Tuesday, November 13, 2007

Shula Said What Everyone Else Is Afraid To Say



“The Spygate thing has diminished what (the Patriots) have accomplished.”

That’s what Don Shula was quote as saying to the New York Daily News. If you’re a knowledgeable football fan, the only response you could possibly have to such a statement is, “Yeah, that’s true.”

So why is Shula getting blasted by everyone from the San Francisco Chronicle to USA Today? Because he said what everyone else is thinking, but is afraid to voice. He compared the Patsies’ spying scandal to Barry Bonds breaking Major League Baseball’s treasured home run record, wondering if an asterisk should be applied to either. He never once said that the record should have an asterisk, as has been widely attributed to him.
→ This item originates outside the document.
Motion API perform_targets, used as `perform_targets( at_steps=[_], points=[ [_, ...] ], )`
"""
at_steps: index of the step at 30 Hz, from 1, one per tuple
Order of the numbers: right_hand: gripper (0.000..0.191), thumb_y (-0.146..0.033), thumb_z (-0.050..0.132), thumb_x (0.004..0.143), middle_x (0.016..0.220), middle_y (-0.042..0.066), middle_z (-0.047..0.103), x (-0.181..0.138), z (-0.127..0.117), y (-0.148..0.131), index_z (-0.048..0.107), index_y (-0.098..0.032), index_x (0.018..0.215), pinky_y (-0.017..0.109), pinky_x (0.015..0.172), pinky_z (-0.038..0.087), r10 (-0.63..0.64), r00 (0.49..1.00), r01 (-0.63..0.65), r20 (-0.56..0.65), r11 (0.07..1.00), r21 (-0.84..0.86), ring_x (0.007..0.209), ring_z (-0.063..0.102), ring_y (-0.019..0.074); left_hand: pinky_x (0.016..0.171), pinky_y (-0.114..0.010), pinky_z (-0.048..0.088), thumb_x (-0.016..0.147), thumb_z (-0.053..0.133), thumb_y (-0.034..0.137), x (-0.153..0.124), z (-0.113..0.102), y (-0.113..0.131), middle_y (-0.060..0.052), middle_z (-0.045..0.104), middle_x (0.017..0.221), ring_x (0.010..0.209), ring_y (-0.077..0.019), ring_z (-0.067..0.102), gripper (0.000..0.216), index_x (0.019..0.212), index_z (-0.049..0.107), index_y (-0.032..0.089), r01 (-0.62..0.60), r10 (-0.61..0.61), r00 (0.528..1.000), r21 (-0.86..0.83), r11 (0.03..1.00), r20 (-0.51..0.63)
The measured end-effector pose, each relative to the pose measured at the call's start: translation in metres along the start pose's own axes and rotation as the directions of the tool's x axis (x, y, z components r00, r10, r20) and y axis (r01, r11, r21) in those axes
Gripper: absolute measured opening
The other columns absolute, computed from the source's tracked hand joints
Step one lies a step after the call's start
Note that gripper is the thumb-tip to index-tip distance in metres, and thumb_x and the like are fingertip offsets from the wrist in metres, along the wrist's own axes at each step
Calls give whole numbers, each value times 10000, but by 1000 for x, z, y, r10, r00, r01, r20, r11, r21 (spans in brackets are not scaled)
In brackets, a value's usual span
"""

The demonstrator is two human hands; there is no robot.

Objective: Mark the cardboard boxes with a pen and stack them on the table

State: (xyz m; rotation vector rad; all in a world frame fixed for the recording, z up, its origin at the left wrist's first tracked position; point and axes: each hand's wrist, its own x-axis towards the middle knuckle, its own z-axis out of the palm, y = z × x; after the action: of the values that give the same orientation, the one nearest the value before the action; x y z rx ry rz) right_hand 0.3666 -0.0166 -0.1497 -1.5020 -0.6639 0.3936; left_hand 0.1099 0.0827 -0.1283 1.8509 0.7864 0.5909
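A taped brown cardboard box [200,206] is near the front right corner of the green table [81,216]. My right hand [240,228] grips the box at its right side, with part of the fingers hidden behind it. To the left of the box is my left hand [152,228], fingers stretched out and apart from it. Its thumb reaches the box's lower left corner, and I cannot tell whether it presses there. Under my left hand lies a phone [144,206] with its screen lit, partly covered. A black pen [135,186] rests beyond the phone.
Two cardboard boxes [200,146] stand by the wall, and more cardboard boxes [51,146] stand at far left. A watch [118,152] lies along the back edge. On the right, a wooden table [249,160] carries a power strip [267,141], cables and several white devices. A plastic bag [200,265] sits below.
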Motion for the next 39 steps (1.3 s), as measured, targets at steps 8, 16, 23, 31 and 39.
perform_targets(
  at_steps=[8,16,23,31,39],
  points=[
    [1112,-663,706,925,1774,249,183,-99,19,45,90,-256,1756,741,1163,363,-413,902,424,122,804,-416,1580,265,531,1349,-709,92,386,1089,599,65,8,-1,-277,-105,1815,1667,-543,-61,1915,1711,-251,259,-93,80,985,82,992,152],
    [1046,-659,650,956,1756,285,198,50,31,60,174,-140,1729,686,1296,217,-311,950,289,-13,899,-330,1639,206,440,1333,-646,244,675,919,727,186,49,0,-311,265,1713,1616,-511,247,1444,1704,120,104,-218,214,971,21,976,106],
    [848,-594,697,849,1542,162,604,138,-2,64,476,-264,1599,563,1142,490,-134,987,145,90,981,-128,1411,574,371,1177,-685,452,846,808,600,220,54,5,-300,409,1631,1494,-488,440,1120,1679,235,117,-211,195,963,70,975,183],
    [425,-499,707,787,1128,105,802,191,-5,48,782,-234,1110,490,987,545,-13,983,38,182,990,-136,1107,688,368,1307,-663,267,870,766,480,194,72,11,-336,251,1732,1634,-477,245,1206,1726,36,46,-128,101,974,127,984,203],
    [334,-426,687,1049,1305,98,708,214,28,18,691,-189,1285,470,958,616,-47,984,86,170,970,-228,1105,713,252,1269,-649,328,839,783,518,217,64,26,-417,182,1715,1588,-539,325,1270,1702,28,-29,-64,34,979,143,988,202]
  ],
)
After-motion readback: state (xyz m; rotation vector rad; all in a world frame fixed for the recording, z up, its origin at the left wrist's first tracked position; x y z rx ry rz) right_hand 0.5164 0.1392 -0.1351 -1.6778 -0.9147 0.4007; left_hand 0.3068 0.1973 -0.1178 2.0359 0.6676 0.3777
Apparently, every talking head on ESPN can talk about whether Bonds belongs in the Hall of Fame, how his record should be recognized by the league, whether an asterisk needs to be placed alongside his name and whether Cooperstown has a room big enough to fit his steroids-inflated head. But question a borderline sociopath like Bill Belichick – after he has been caught cheating! – and all of a sudden you’re a washed-up, grumpy old man.

Here are the facts in this story: Shula is the winningest coach in the NFL, boasting 347 career victories. He’s recognized as one of the innovators of the game. He served on the NFL’s competition committee for 21 years. The Patriots are 9-0. They were caught cheating and punished by the NFL after the first game of the season. They had their No. 1 draft choice taken away and the owner was fined $250,000. Belichick was fined half a million dollars. The league destroyed the tapes that caught New England in the act of cheating.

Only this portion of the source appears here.